Dedicating the award, as Honourary African Outstanding Entrepreneur, to Nigerian youth, Mr. Abubakar urged the youth to have more drive towards entrepreneurship.

“I came to Lagos on June 29, 1969 and after my two years training (with the Nigeria Customs Service); I was posted to the border station of Idi-Iroko. At that time, the Badagry Road had not been constructed and the only means of transportation to the rest of the West African corridor was through the Idi-Iroko border to what used to be called Dahomey and what is now known as Benin Republic.

“On getting to Idi-Iroko, my first posting, I was not married and what I discovered was that the most promising business was transportation. Many pickup vans were transporting women traders from Ajase (Port Novo) to Lagos every morning, and every evening from Lagos back to Port Novo.

“So I asked myself, how I can seize the opportunity of this moving business. I came over to Lagos and in those days SCOA were the sole distributors of Peugeot, so I went to SCOA and I signed a hire-purchase agreement and bought four of those pickups and gave them to four different drivers and every day they will bring their returns to me and at the end of the month, I will go to SCOA and pay them.

“I wasn’t married, so my salary was intact and in addition I was saving from what I was getting from my transport business.

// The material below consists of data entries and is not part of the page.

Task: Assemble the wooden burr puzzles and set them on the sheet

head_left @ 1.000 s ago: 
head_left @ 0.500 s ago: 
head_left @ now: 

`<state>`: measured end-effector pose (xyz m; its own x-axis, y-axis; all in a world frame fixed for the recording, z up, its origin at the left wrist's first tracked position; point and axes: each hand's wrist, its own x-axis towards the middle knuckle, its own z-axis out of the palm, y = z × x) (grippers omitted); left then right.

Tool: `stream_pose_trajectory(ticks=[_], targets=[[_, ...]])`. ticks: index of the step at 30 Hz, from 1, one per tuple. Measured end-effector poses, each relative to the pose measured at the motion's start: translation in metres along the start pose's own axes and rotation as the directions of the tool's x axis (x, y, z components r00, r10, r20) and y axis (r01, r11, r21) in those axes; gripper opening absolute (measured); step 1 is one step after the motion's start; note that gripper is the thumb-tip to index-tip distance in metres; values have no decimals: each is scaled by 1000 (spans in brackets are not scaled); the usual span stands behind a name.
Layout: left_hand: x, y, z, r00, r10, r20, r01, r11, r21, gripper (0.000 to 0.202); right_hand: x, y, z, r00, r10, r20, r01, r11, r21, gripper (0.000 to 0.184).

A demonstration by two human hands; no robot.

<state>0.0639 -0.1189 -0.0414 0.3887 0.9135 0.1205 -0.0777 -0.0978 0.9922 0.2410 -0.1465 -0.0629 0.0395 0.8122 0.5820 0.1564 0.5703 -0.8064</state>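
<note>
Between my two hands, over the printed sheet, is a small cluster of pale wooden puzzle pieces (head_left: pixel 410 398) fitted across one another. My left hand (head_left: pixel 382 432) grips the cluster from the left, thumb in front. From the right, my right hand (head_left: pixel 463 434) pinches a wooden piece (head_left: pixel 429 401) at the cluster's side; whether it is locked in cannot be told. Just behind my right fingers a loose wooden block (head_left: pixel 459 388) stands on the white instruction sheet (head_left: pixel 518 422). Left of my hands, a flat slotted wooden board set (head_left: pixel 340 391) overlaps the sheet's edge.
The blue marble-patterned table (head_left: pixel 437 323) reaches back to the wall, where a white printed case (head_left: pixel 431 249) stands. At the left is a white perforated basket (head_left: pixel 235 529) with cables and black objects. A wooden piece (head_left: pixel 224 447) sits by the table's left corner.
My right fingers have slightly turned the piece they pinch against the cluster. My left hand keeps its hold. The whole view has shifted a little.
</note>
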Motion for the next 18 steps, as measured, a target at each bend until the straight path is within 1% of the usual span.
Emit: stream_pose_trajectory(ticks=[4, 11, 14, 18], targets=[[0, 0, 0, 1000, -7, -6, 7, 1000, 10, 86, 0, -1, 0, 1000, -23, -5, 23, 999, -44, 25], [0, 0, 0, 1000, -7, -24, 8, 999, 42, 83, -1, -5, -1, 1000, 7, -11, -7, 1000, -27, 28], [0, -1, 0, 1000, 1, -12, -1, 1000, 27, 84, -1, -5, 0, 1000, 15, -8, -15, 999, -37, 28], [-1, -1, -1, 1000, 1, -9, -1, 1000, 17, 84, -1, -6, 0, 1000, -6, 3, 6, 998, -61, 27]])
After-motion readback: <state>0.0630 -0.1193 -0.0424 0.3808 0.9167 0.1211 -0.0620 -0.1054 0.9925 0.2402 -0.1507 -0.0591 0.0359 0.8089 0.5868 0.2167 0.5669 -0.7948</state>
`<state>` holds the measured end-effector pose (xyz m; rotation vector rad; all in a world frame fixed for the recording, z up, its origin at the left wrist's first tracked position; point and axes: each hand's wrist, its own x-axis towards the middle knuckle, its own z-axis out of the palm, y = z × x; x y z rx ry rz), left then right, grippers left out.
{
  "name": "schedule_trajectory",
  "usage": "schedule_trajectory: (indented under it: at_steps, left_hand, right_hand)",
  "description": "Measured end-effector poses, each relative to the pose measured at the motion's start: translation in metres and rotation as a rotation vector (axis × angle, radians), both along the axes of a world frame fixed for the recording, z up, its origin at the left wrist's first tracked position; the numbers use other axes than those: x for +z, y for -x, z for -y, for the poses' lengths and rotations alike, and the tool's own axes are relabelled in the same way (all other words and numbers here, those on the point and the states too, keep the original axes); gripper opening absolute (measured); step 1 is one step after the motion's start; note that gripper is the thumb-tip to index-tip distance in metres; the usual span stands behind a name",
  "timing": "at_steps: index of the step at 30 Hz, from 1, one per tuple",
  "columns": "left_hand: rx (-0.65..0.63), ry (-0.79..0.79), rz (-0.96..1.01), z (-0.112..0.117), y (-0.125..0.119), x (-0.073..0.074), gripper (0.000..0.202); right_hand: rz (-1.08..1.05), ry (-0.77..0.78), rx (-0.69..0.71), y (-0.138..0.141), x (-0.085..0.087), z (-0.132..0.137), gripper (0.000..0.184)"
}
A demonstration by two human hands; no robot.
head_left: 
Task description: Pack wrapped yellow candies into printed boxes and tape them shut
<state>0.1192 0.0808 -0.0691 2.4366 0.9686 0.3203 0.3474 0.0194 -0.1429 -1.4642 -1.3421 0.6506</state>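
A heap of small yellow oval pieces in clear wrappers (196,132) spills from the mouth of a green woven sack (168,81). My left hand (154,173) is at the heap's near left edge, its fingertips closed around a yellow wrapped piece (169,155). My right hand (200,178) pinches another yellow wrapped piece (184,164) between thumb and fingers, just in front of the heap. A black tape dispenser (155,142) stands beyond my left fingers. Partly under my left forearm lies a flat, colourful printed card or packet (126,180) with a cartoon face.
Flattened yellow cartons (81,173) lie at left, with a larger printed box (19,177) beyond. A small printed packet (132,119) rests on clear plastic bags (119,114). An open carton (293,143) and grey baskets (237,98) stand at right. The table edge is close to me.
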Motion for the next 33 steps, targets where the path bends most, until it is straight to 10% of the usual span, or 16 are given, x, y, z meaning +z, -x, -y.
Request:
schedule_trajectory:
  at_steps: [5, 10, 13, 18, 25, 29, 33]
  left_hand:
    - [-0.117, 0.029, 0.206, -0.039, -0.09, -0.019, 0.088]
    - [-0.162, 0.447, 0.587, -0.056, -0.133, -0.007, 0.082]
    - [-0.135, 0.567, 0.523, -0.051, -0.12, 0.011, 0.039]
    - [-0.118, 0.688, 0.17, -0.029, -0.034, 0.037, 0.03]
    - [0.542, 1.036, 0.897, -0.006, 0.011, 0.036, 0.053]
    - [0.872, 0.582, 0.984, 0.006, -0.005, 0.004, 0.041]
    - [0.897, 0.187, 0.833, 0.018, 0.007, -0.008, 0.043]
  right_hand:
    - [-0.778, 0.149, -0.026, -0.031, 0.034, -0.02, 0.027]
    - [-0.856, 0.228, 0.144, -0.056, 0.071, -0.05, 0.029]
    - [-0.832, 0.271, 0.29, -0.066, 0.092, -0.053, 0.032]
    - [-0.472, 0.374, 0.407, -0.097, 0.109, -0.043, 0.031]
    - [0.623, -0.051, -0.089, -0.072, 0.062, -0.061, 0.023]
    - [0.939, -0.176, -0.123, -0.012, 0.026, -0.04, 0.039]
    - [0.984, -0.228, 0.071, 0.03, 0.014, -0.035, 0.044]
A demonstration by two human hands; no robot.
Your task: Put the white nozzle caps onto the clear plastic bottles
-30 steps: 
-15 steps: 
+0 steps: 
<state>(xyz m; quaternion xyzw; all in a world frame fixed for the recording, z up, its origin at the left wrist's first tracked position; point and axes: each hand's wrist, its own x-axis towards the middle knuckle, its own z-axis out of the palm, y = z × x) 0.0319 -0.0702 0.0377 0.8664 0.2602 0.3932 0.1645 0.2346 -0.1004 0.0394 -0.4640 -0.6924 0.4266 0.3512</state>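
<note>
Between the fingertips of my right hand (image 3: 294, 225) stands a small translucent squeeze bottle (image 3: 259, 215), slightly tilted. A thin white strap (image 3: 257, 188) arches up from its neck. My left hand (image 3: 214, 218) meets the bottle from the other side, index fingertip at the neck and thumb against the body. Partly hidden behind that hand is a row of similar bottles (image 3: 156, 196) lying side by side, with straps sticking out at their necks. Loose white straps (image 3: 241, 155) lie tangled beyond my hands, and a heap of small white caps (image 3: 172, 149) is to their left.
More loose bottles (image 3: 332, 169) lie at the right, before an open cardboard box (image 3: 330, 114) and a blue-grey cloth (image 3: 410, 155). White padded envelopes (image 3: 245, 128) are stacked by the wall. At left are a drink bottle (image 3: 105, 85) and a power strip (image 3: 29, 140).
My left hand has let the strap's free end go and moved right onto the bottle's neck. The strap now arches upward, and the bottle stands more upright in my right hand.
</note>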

So, sometime, to be an entrepreneur you must have the ingenuity to be an entrepreneur.”

Mr. Abubakar said Nigeria’s education system in the early 1960s provided the Nigerian youths opportunities to make diverse carrier choice.

According to the former Vice President, “the educational system we operated in the First Republic provided our students then the opportunity to either go to universities or go to technical colleges or to go to crafts schools. There was never a dropout in that kind of educational system. The dullest was trained on a skill and given the capital to start a business.”

He however lamented that “suddenly, Nigeria moved away from that to a system of education where you train only job seekers.”

He said the products of this educational system do not know how to do anything else other than to seek for jobs, adding that they cannot self-employ themselves. “So, what I am trying to say is that my Nigeria is possible and your own Nigeria is possible”, he said.

The former Vice President urged the youth to take advantage of the rebound in railway infrastructure that was built by the last administration to start a business initiative of transportation of goods across the country and reduce the reliance on heavy duty trucks to convey those goods.

He paid tributes to music art youngster, Wizkid for his besting some of the greatest in the industry to clinch the Best International Act at the MOBO awards.

“Wizkid’s international award is a victory for Nigeria. Art is important not only for the revenue it brings and the business around it but for the image of our country. A good image has the capacity to trigger investments. The investments will generate much needed jobs. The jobs will not only ensure the security of families but the security of our nation and engender progress and development”, he said.